The line that contains "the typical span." marks the end: retype the data below exactly from its first line through that line.
#### SUPPLIED MATERIAL ####
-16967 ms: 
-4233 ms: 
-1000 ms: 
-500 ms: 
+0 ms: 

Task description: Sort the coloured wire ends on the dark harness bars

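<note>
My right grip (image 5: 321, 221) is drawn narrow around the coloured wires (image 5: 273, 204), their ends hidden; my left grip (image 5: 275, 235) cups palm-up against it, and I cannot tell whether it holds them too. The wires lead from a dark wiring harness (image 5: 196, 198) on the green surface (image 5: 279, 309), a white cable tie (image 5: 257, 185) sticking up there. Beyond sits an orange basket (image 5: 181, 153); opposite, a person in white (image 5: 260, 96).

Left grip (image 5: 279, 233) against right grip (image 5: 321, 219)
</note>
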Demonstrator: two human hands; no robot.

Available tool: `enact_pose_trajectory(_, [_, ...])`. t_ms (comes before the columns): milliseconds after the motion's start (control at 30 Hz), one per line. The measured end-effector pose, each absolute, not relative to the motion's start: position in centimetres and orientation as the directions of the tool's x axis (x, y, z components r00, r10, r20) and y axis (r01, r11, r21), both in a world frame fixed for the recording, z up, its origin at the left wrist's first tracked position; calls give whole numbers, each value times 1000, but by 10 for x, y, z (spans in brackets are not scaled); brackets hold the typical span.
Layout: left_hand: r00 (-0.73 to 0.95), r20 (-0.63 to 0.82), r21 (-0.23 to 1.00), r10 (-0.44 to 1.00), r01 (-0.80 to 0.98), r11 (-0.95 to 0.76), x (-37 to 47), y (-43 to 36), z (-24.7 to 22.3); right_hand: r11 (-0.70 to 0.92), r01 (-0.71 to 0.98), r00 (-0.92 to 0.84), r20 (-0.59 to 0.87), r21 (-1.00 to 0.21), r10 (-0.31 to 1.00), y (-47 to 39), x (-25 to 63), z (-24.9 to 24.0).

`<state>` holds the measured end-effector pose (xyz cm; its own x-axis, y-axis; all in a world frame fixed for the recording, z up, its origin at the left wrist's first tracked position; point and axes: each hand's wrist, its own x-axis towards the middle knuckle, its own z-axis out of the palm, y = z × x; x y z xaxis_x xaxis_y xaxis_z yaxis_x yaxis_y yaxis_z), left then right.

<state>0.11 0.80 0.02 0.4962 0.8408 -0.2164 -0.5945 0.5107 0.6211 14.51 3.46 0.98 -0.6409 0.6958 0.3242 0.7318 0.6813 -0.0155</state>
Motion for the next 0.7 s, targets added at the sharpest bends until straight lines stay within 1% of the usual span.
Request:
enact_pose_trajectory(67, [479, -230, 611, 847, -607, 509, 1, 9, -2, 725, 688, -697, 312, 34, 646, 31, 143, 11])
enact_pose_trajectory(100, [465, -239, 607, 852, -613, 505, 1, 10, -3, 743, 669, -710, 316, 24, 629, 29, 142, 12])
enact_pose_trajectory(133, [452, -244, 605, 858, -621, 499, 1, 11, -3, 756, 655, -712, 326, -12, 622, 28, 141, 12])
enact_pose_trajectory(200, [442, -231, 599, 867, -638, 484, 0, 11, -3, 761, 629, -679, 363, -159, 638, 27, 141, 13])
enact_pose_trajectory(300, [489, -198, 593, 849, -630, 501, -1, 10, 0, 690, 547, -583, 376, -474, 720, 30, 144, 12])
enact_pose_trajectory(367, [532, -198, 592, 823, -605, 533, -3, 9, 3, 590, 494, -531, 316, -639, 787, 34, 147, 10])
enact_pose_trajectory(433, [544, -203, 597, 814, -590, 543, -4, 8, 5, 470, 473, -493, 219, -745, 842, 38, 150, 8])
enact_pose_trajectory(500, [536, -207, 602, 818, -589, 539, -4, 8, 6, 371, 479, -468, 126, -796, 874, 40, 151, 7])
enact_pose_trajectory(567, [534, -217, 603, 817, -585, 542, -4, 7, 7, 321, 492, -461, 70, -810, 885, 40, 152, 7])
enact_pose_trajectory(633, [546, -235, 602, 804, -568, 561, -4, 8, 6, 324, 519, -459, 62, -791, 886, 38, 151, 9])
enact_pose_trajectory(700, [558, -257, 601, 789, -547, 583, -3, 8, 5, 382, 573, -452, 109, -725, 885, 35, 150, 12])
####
SOLUTION TO THIS PROBLEM:
-16967 ms: 
-4233 ms: 
-1000 ms: 
-500 ms: 
+0 ms: 

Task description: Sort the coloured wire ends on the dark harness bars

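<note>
My right grip (image 5: 321, 221) is drawn narrow around the coloured wires (image 5: 273, 204), their ends hidden; my left grip (image 5: 275, 235) cups palm-up against it, and I cannot tell whether it holds them too. The wires lead from a dark wiring harness (image 5: 196, 198) on the green surface (image 5: 279, 309), a white cable tie (image 5: 257, 185) sticking up there. Beyond sits an orange basket (image 5: 181, 153); opposite, a person in white (image 5: 260, 96).

Left grip (image 5: 279, 233) against right grip (image 5: 321, 219)
</note>
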Demonstrator: two human hands; no robot.

Available tool: `enact_pose_trajectory(_, [_, ...])`. t_ms (comes before the columns): milliseconds after the motion's start (control at 30 Hz), one per line. The measured end-effector pose, each absolute, not relative to the motion's start: position in centimetres and orientation as the directions of the tool's x axis (x, y, z components r00, r10, r20) and y axis (r01, r11, r21), both in a world frame fixed for the recording, z up, its origin at the left wrist's first tracked position; calls give whole numbers, each value times 1000, but by 10 for x, y, z (spans in brackets are not scaled); brackets hold the typical span.

The answer to this exercise is complete.